Fran Drescher makes a pre-Nanny appearance as U-62’s lone field reporter, whereas now she resides in the purgatory reserved for Hollywood actresses who have been horribly typecast. Most notably, UHF features Michael Richards in between his Fridays pseudo-success and his breakout role in Seinfeld, and although he shines here as Stanley Spadowsky, it would seem his legendarily poor disposition will keep him from any sort of comeback.

The rest of the supporting cast is pretty spectacular: Gedde Watanabe (Sixteen Candles), Billy Barty (Willow), Anthony Geary (TV’s General Hospital), and film veteran Kevin McCarthy (Invasion Of The Body Snatchers) round out an entertaining crew of bizarre characters that make this flick tick. Trinidad Silva, fondly remembered as Raul the Animal Wrangler, died in a tragic car accident before filming was completed, and the movie was dedicated to his memory, (although his finest tribute will always be his homage to Treasure Of The Sierra Madre and Blazing Saddles).

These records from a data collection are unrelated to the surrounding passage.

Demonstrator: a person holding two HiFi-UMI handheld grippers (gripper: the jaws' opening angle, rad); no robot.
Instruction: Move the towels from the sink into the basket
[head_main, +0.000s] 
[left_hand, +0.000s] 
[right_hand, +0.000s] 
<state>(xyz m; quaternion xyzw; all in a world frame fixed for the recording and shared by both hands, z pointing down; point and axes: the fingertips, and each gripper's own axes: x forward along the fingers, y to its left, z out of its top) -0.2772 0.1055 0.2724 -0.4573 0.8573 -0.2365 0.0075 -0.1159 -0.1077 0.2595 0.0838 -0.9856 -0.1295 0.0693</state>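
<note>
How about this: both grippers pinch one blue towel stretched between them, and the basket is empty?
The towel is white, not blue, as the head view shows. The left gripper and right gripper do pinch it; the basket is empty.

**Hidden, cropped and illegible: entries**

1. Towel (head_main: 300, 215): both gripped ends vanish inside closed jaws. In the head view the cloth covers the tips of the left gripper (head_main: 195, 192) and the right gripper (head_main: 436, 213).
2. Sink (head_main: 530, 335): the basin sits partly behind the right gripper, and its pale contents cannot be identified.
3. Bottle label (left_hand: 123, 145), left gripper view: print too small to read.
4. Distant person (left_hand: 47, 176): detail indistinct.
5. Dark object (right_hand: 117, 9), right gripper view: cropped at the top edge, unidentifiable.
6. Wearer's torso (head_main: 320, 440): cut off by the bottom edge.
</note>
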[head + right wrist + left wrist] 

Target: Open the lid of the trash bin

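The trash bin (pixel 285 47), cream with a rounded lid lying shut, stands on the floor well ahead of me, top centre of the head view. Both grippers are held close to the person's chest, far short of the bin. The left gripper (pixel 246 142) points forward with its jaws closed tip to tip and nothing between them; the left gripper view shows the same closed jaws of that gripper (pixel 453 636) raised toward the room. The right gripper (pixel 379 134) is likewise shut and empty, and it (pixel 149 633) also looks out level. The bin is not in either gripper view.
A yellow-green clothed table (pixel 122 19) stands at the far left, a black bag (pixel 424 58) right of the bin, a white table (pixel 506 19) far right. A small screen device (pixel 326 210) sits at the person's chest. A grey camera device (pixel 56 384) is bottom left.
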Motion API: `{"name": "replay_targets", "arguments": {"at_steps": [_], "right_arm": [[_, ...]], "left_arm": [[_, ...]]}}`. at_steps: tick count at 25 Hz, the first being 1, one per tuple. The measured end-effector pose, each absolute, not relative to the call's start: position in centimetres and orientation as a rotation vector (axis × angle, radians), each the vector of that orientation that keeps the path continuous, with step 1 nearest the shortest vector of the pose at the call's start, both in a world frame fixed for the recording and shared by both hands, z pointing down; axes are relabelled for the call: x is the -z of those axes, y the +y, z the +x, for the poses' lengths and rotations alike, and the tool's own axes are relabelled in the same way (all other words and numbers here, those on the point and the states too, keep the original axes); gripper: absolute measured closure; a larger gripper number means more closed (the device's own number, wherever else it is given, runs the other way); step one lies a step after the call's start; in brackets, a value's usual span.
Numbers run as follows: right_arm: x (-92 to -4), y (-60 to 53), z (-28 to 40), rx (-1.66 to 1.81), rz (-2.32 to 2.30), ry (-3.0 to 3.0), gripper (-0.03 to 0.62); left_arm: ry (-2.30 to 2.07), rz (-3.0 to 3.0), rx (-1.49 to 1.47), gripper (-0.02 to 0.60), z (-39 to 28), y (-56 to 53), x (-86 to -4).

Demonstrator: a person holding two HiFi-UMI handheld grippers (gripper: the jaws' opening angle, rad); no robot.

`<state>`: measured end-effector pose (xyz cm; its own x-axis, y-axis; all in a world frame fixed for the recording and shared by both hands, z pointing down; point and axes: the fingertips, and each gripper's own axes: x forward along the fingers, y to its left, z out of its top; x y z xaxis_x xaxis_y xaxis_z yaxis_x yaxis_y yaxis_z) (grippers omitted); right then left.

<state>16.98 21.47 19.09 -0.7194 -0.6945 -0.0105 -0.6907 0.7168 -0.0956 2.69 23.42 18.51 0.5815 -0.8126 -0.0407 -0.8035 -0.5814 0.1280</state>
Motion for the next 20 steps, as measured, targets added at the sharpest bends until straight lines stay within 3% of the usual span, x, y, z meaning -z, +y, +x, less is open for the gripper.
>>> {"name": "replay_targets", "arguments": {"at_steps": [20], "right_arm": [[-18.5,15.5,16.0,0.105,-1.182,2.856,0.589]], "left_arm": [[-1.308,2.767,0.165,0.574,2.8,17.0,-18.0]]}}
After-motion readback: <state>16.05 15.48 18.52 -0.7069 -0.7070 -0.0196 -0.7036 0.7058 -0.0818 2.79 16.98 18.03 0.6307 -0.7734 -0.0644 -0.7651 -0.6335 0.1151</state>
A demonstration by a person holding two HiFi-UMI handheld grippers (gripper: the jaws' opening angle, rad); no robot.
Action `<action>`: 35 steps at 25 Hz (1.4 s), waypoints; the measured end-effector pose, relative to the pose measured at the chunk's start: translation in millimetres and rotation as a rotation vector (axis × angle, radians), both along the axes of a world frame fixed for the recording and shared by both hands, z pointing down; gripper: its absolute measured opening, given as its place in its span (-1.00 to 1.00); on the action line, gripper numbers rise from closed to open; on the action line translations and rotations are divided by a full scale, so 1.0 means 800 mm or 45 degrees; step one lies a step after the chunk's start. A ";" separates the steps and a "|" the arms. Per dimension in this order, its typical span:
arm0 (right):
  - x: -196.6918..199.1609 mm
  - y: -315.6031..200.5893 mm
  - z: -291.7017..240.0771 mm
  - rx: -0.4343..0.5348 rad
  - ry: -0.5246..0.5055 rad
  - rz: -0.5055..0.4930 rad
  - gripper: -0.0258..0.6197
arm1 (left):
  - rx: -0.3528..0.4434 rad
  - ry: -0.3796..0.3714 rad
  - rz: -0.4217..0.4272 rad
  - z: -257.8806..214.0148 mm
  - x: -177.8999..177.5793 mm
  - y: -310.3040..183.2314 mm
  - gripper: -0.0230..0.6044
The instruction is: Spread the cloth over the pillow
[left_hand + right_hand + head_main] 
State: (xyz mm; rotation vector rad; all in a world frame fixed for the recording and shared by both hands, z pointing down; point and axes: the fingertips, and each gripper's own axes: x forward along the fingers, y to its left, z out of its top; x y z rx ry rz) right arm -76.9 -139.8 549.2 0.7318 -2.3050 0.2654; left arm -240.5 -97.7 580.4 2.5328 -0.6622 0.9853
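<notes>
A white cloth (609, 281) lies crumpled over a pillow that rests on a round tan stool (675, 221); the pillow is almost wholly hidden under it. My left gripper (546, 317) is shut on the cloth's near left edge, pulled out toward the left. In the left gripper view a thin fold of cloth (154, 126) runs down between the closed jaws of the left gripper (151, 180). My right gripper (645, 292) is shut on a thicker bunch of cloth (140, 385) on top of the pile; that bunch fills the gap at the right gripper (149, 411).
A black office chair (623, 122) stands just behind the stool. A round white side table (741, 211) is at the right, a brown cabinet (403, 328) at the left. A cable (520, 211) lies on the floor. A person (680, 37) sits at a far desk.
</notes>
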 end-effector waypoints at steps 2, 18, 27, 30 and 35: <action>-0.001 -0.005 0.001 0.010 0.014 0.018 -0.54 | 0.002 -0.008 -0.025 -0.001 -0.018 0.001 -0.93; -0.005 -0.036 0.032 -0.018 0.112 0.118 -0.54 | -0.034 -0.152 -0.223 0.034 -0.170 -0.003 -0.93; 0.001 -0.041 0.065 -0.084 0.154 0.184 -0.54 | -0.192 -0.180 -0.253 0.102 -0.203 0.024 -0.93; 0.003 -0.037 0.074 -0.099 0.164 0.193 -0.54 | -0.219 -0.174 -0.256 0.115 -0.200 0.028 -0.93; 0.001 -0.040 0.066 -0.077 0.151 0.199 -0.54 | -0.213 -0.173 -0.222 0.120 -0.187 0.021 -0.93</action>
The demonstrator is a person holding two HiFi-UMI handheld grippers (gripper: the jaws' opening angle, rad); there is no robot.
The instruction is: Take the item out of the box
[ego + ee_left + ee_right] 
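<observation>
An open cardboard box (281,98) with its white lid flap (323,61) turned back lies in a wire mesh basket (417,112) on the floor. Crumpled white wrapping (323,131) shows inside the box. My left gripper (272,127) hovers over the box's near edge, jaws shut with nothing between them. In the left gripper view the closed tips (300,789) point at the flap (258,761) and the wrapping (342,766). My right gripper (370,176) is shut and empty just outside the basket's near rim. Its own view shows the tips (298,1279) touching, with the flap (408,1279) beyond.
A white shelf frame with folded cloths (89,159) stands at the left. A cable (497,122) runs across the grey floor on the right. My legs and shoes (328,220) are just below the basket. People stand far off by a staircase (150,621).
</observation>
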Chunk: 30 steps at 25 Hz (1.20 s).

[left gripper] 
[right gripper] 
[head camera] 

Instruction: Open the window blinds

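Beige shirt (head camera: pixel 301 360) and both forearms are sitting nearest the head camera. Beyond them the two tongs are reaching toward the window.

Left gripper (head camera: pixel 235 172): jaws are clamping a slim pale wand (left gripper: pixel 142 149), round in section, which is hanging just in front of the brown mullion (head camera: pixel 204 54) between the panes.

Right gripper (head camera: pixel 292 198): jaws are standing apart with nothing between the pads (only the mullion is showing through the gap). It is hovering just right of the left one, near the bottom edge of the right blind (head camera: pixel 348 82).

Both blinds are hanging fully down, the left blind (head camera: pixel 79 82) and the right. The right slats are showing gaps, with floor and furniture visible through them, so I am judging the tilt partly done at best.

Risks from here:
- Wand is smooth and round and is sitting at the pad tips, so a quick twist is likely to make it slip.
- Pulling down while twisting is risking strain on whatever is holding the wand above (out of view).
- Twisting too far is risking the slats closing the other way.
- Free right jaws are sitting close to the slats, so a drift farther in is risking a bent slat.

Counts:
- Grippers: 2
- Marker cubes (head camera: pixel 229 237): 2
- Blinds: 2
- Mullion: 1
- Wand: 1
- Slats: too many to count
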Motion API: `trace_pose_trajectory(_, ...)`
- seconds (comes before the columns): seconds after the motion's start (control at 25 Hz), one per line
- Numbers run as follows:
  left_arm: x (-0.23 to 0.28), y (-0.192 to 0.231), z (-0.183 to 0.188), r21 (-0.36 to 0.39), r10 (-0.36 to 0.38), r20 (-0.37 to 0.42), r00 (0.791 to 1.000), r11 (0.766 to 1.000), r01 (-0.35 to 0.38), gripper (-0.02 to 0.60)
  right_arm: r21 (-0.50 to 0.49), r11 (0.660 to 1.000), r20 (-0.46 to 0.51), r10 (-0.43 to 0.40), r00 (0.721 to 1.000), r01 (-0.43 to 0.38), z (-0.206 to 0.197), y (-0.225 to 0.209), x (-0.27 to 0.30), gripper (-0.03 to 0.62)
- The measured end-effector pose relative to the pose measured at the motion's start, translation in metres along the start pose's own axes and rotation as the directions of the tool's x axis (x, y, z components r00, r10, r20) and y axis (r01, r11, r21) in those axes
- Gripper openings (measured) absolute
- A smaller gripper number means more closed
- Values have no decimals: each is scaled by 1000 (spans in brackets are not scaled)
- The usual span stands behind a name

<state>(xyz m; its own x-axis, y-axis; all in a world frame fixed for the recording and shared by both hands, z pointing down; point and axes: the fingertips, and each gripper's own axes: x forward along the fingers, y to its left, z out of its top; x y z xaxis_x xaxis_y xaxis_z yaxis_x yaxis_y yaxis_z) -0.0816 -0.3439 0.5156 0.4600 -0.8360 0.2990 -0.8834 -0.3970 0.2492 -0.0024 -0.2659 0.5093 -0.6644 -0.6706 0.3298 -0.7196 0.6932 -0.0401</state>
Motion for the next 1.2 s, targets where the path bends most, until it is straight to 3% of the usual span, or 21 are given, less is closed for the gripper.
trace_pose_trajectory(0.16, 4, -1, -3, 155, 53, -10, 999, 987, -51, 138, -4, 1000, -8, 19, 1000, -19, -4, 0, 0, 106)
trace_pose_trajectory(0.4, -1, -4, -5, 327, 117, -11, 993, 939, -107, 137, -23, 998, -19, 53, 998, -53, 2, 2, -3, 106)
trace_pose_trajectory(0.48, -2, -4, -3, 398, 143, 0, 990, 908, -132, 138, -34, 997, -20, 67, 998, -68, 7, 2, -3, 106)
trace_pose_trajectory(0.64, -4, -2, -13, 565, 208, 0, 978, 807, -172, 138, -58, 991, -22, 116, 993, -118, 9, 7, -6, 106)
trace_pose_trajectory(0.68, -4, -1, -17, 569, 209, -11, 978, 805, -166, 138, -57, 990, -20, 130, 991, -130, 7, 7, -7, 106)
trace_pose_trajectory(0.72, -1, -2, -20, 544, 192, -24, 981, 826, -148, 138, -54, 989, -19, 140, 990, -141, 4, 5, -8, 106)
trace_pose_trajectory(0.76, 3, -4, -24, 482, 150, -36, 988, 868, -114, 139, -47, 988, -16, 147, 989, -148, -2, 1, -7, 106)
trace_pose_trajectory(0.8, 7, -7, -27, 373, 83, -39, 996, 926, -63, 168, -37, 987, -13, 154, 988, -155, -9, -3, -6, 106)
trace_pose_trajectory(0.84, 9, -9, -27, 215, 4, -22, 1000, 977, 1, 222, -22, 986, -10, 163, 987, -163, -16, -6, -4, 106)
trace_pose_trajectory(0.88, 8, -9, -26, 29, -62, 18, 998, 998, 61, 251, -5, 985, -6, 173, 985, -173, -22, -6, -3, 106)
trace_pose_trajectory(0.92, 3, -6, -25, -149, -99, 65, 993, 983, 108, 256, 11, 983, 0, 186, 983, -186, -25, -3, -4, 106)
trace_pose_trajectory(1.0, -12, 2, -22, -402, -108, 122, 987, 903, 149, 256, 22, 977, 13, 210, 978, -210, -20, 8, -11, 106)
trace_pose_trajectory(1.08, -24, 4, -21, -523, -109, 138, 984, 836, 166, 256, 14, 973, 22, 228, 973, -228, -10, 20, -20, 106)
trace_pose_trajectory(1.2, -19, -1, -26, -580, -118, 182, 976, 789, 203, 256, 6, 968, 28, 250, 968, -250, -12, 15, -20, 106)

Ultimately, it’s Al Yankovic in his feature film debut who provides the humor and heart that make this movie lovable beyond its C-Grade production values. We could have, and should have, built a franchise upon his lovable and goofy charisma. He’s no Olivier, but he certainly fares better than Adam Sandler does these days.


NOSTALGIA-FEST OR REPRESSED NIGHTMARE? If you’re a fan of the whimsical, cheesy, and often absurd humor of “Weird Al” Yankovic, this movie is a veritable goldmine. Parodies like “Conan The Librarian” and Raul’s “Wild Kingdom” are still as entertaining as anything aspiring sketch troupes could concoct. But, if you like your jokes more on the nose and less “culturally-appropriate-to-the-Eighties,” UHF might strike you as some kind of fever dream that Tim and Eric had before they decided to funnel their id into lampooning the deep-end of public TV. It’s easy to see that those two avant-garde yucksters would have never had a chance if not for “Weird Al” Yankovic’s risky leap into the deep end. For those who dare to be stupid, UHF is a highlight from the MTV Generation.